The sheriff’s large spending increases have come as the department’s staffing and service levels have remained about the same, officials say. The ballooning costs are mostly from increasing costs for its existing employees, largely from pay raises for deputies that supervisors approved in 2016, before Wagner and Supervisor Doug Chaffee took office earlier this year.
“We haven’t grown our department. Costs have grown related to salary and benefits, most of which are out of our control,” said Brian Wayt, who manages the sheriff’s finances as the department’s director of administrative services. He pointed as well to growing costs for retirement and health benefits.

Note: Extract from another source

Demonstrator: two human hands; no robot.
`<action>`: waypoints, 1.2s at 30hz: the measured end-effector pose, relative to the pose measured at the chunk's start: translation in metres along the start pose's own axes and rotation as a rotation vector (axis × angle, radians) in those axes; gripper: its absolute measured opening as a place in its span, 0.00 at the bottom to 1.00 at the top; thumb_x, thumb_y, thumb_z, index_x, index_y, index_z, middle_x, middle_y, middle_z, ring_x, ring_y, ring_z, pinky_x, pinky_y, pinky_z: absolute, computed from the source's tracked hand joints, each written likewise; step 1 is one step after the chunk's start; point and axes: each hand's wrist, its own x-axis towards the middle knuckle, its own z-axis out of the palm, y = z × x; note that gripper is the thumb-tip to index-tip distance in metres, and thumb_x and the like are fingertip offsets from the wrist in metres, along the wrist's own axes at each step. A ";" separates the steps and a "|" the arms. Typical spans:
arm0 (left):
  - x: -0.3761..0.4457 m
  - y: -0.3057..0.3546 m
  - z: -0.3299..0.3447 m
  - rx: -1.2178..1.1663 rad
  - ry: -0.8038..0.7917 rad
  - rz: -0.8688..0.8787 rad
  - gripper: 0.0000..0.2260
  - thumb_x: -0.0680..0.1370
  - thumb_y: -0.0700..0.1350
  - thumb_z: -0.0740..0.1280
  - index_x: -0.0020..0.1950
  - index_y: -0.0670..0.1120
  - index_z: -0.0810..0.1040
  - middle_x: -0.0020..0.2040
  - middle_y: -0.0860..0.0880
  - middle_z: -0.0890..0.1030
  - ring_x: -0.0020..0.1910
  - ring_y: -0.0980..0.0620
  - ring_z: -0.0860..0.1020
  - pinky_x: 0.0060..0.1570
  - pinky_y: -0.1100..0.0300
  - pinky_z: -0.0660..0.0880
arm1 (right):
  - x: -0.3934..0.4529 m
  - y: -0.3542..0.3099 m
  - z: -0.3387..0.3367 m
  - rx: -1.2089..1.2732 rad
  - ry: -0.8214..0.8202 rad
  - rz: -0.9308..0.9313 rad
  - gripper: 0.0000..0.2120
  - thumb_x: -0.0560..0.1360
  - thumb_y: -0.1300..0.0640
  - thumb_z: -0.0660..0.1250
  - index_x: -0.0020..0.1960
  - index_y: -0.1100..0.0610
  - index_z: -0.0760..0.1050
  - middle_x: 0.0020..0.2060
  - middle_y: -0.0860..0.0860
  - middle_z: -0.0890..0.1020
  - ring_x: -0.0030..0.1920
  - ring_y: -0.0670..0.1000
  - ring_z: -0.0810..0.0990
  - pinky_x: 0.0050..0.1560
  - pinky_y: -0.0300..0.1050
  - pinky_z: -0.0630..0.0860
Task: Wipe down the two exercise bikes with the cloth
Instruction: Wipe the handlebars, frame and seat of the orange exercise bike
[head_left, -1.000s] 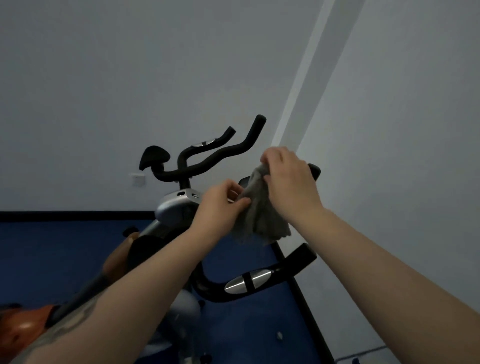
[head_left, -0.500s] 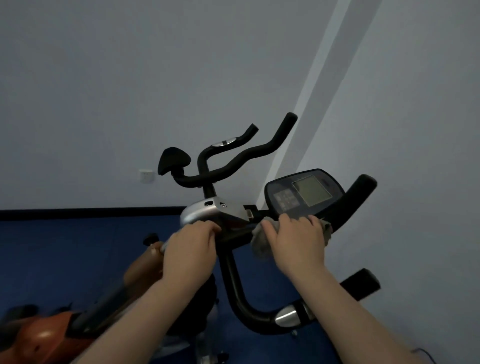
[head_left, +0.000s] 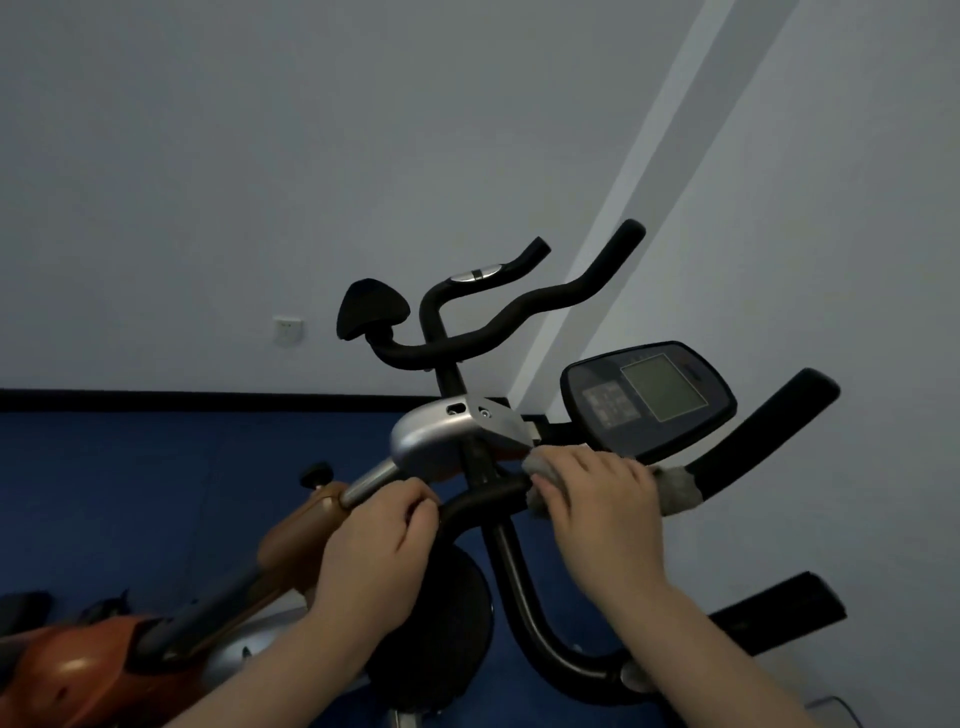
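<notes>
Cloth (head_left: 678, 491) apparently under right hand (head_left: 602, 499), on handlebar (head_left: 483, 501)

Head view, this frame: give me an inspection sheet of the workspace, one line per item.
Surface: blue floor, black skirting along the wall.
Job's things: grey cloth wrapped over the near bike's handlebar, below the console; second bike's handlebars behind; orange bike body at lower left.
Clutter: nothing seen.
Grippers: right hand presses the cloth round the bar; left hand grips the bar's left end.
Cables: a thin loop at the bottom right edge, possibly a cable; too small to tell.
Surroundings: plain grey walls meeting at a corner, wall socket on the left wall.
</notes>
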 end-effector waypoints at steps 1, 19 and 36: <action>0.001 -0.001 -0.001 -0.002 -0.008 0.012 0.10 0.80 0.49 0.58 0.41 0.57 0.76 0.39 0.60 0.79 0.39 0.61 0.77 0.32 0.61 0.71 | 0.002 0.007 -0.005 0.021 -0.049 -0.063 0.13 0.78 0.50 0.66 0.61 0.46 0.78 0.54 0.43 0.82 0.54 0.49 0.80 0.57 0.50 0.71; -0.002 -0.011 0.005 -0.222 0.087 -0.031 0.16 0.75 0.51 0.54 0.41 0.57 0.81 0.39 0.62 0.81 0.42 0.61 0.78 0.38 0.59 0.71 | 0.017 0.009 -0.008 0.159 -0.132 -0.156 0.14 0.77 0.54 0.67 0.62 0.45 0.79 0.56 0.43 0.82 0.56 0.48 0.80 0.55 0.48 0.76; -0.022 -0.019 0.009 -0.204 0.108 -0.261 0.27 0.82 0.62 0.46 0.40 0.57 0.82 0.35 0.55 0.83 0.38 0.61 0.79 0.46 0.52 0.76 | 0.047 -0.016 -0.003 0.250 -0.416 -0.442 0.14 0.79 0.48 0.61 0.64 0.44 0.73 0.56 0.46 0.81 0.56 0.49 0.78 0.55 0.46 0.74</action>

“If you look at the salary increases approved by the Board of Supervisors [for] the deputy sheriffs, compared to the other bargaining groups…they’ve gotten significantly larger increases. So that’s a large majority,” Wayt said. He noted the sheriff’s full expected cost increase last year – which far exceeded other county departments both in dollar amount and percentage increase – was not fully funded in the budget.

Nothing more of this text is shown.